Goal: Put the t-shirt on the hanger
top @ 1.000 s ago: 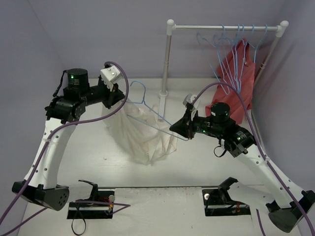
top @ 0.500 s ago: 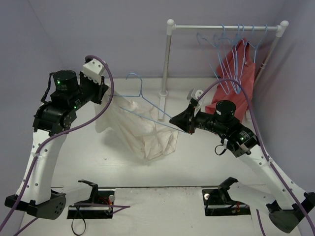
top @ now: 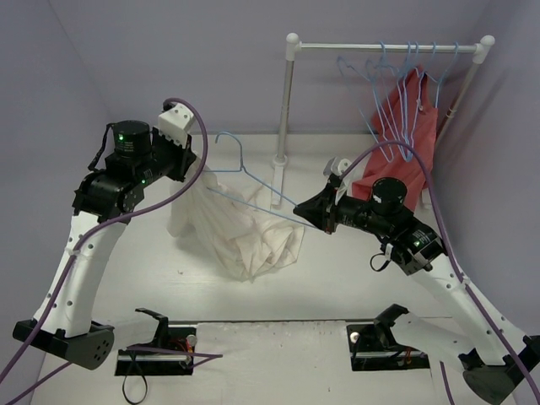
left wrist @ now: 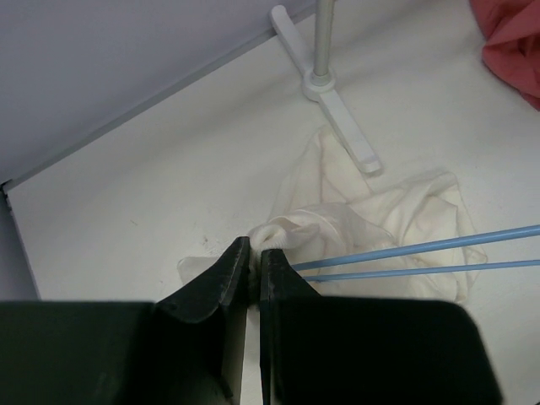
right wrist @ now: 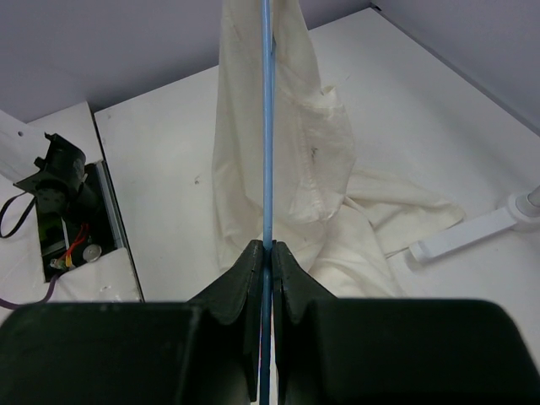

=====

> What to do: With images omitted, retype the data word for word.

> Response to this exercise:
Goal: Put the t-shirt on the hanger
top @ 1.000 s ago: 
top @ 0.500 s ago: 
top @ now: 
left wrist @ now: 
right wrist @ now: 

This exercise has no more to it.